The team used this digital skeleton to reconstruct the dinosaur's muscles - soft tissue like muscle is almost never found in the fossil record.
They then inputted this digital reconstruction of muscle and bone into a supercomputer where, over the course of a week, it learnt to walk.
"Given enough time on a big enough computer the dinosaur model learns to walk, and the nice thing is that all we have to tell the computer is "get from A to B using as little energy as possible" because that seems to be what animals mostly try to do. Then the computer will calculate a locomotive pattern that satisfies it," said Dr Bill Sellers of the University of Manchester, lead researcher on the project.
Sellers and his team found that the dinosaur walked as expected, but that other activities such as getting up from lying down, or mating, would have been very challenging.
"We think it's right at the limit of what is possible. It's about as big as you can get without drastically changing its body shape," Sellers said.
While the Argentinosaurus is not the biggest animal ever - blue whales get up to 200 tonnes but they're aquatic, so water supports their weight - it is one of the largest known to have moved on land and Sellers thinks it is possible that ligaments and tendons played a huge role in helping the animal get around.
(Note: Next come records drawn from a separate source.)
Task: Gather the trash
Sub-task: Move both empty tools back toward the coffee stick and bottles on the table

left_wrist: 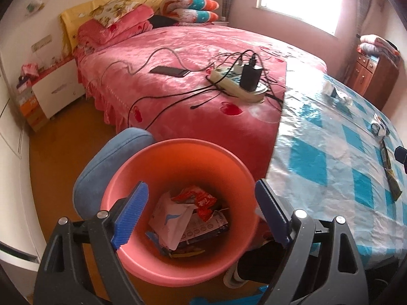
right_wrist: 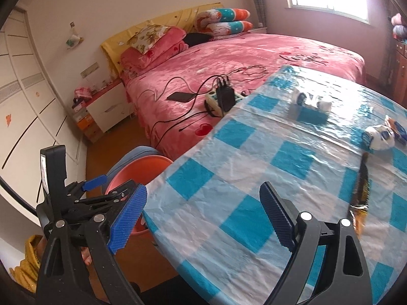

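A: Starting with the biggest thing, what fills the room?

B: A bed (left_wrist: 193, 58) under a pink cover, with folded quilts and pillows (left_wrist: 117, 23) stacked at its head. A power strip (left_wrist: 236, 81) with a black charger plugged in, a dark phone (left_wrist: 169, 71) and loose cables lie on it.

A: And next to it?

B: A table (right_wrist: 254, 178) with a blue-and-white checked cloth, its edge just beside the bed's corner. Below that edge stands an orange-pink bin (left_wrist: 178, 167), touching a blue cushioned seat (left_wrist: 101, 167).

A: Where is the trash?

B: Some is in the bin: a red wrapper (left_wrist: 198, 198), a white packet (left_wrist: 170, 218) and printed card at the bottom. More lies on the cloth: a crumpled white-and-blue wrapper (right_wrist: 381, 137), a long dark-and-yellow wrapper (right_wrist: 361, 190), and a white packet (right_wrist: 310, 101) farther back.

A: The grippers?

B: The left gripper (left_wrist: 201, 213) hangs over the bin's mouth, jaws spread wide, nothing between them. The right gripper (right_wrist: 203, 218) hovers above the table's near edge, jaws equally wide apart and holding nothing. The left gripper also shows at the left of the right wrist view.
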Demonstrator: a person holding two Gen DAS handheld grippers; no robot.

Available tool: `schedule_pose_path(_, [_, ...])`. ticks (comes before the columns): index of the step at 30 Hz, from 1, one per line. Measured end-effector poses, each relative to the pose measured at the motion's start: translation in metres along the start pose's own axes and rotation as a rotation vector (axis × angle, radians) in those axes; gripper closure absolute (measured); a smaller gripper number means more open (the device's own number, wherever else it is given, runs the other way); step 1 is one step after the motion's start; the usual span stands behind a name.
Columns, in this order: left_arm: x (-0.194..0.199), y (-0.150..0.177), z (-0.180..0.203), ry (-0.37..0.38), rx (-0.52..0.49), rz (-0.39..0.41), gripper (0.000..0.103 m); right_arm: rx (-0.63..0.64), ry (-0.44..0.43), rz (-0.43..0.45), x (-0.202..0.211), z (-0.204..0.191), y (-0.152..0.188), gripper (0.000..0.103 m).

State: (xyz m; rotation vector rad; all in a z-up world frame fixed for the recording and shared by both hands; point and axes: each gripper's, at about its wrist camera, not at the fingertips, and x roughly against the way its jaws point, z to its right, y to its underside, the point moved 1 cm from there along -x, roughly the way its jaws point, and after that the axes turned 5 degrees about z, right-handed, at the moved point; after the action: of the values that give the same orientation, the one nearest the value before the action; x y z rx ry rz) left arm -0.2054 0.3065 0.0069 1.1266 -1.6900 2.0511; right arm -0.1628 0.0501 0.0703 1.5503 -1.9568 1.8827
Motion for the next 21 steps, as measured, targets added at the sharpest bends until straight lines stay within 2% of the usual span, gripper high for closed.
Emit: schedule_pose_path(21, [0.023,-0.017,0.075,0.037,-0.167,0.051,0.013,-0.134,0.105,0.074,0.059,0.07,0.026,0.014])
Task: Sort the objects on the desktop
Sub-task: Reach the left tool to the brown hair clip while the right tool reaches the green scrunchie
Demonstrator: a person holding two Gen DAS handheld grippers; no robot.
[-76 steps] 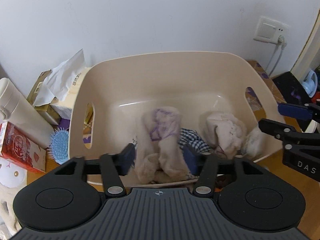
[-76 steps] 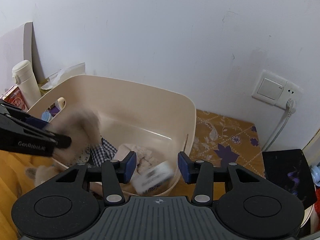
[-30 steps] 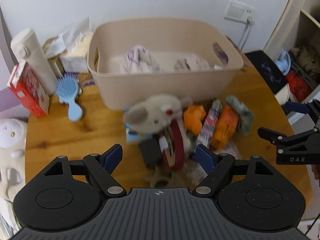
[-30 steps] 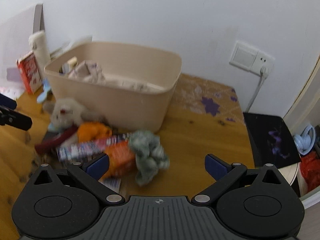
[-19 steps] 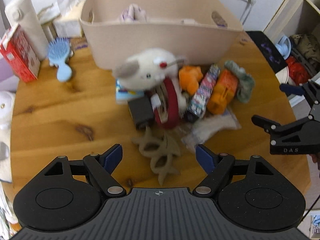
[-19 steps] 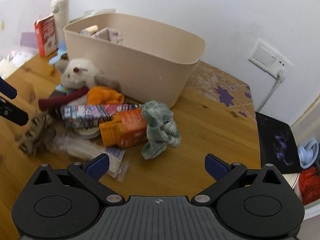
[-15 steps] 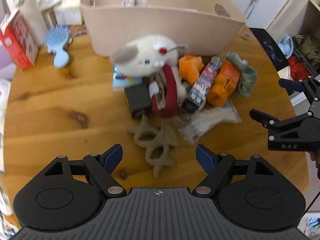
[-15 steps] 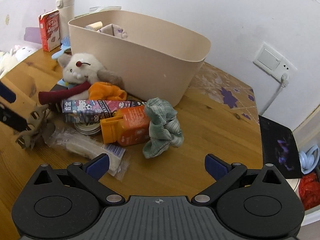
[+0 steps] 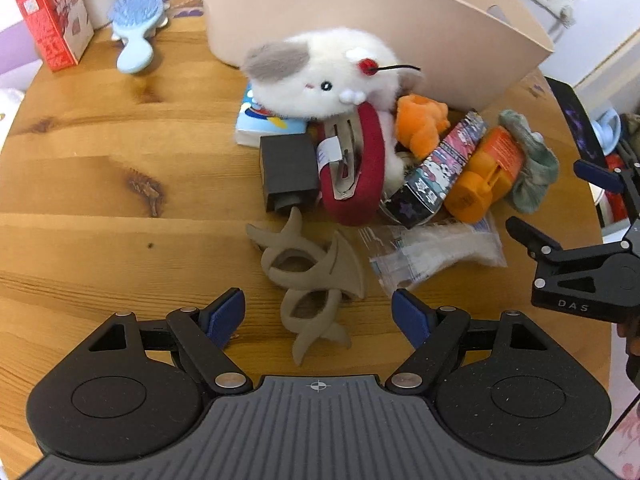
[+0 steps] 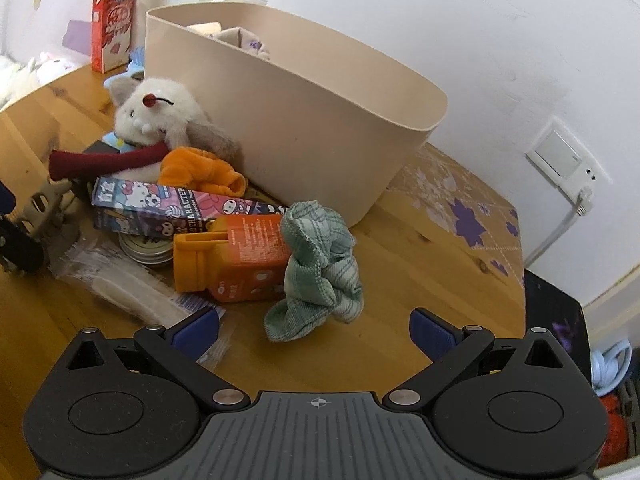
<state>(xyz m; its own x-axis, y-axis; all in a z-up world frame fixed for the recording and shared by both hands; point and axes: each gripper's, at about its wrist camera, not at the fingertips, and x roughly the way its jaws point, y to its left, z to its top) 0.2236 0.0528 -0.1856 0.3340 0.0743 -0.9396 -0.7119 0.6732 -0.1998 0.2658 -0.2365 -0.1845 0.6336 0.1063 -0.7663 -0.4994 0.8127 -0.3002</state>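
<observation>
A pile lies on the wooden table in front of a beige bin [image 9: 400,28] [image 10: 320,120]. My left gripper [image 9: 318,314] is open, with a taupe hair claw [image 9: 310,276] between its fingers on the table. Behind it lie a white plush mouse [image 9: 320,72], a red hair clip [image 9: 352,168], a black box [image 9: 286,172], a Hello Kitty carton [image 9: 436,172] and an orange bottle [image 9: 486,176]. My right gripper [image 10: 314,332] is open just in front of a green cloth [image 10: 320,264], beside the orange bottle [image 10: 236,260].
A blue hairbrush [image 9: 134,28] and a red carton [image 9: 50,16] stand at the far left. A clear plastic packet [image 9: 432,256] lies by the pile. A wall socket [image 10: 564,160] and a dark stool [image 10: 556,320] are at the right. The bin holds cloth items [image 10: 240,40].
Both grippers let go over the bin, opened wide, pulled back and dropped toward the pile. The left now straddles the hair claw; the right has closed in on the green cloth.
</observation>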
"What we've done is to create an animal where its soft tissue patterns match modern animals, because that's all we can do. But ligaments, muscles and tendons are not preserved, so they may vary a lot from our assumptions," Sellers said.
"We know animals can do clever things with elastic tissue like tendons and ligaments, so it's possible that the right sort of elastic mechanisms might actually improve Argentinosaurus' locomotion considerably. But we have nothing to base that on at the moment," said Sellers.
The study was published in the journal Plos ONE.